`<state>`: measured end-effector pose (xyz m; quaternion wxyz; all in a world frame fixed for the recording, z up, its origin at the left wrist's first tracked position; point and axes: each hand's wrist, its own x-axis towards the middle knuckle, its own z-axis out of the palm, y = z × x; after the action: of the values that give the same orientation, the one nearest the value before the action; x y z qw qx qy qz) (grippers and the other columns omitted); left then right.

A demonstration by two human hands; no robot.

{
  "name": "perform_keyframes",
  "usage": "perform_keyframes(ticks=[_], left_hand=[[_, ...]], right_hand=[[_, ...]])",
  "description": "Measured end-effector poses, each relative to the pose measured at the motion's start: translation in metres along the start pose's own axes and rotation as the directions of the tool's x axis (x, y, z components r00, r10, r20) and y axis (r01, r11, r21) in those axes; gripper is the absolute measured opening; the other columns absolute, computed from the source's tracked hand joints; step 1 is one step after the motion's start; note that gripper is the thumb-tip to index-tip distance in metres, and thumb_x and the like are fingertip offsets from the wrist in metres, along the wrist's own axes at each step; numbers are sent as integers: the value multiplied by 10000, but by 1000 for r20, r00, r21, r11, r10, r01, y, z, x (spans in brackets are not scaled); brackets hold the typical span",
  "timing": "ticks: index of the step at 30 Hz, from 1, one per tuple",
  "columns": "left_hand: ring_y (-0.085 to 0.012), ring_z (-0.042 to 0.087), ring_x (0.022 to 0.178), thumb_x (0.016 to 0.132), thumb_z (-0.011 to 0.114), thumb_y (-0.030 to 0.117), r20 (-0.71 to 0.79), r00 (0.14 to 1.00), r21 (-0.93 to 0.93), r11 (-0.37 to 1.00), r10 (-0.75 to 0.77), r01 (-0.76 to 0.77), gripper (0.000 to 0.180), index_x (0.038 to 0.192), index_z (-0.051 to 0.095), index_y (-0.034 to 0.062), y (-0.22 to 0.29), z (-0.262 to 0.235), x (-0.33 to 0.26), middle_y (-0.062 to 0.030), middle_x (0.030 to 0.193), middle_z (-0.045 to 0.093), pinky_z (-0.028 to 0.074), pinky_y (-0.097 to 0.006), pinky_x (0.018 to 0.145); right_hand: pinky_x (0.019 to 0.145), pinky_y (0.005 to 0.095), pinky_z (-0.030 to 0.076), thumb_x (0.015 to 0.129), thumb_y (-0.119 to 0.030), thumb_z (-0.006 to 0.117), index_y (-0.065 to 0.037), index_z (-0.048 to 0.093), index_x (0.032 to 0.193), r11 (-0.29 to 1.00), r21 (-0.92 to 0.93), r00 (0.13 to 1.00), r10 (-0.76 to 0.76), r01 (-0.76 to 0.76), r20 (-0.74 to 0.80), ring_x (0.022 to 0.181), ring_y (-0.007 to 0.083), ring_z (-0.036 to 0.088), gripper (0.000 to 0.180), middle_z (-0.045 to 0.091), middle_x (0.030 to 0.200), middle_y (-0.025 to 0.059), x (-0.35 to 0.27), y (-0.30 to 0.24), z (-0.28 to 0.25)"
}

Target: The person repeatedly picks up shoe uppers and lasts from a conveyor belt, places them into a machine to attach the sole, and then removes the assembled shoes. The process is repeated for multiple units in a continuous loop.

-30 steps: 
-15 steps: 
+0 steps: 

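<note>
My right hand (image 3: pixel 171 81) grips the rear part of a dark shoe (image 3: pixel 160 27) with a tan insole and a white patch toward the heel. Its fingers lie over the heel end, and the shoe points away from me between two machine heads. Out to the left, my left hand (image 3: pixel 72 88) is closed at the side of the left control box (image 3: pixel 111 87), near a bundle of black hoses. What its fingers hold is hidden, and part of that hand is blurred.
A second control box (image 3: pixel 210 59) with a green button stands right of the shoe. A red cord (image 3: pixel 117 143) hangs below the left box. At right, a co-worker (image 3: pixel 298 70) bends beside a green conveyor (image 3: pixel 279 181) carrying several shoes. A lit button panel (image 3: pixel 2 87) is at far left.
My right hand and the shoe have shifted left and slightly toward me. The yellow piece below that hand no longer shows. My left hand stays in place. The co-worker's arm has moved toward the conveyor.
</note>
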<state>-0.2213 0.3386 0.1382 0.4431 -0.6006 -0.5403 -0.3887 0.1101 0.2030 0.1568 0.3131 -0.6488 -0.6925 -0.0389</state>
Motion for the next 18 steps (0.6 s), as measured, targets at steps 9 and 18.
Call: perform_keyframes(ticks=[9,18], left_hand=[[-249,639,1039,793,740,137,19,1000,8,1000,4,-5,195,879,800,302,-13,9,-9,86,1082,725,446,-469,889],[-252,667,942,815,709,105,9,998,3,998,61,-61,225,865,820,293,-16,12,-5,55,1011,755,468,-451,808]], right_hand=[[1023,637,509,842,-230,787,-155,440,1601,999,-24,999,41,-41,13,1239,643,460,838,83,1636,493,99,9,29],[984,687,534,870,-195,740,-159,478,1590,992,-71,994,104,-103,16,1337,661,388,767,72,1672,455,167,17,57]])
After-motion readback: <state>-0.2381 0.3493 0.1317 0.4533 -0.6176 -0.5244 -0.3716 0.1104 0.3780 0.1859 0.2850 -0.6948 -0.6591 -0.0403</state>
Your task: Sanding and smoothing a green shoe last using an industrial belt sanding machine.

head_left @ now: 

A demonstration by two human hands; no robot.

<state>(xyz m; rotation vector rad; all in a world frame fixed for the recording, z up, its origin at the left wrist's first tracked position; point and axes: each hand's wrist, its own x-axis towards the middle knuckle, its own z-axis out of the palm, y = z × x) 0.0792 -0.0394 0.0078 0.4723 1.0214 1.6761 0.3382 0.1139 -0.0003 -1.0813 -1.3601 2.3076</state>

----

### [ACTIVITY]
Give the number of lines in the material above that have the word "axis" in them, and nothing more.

### [EXERCISE SOLUTION]
3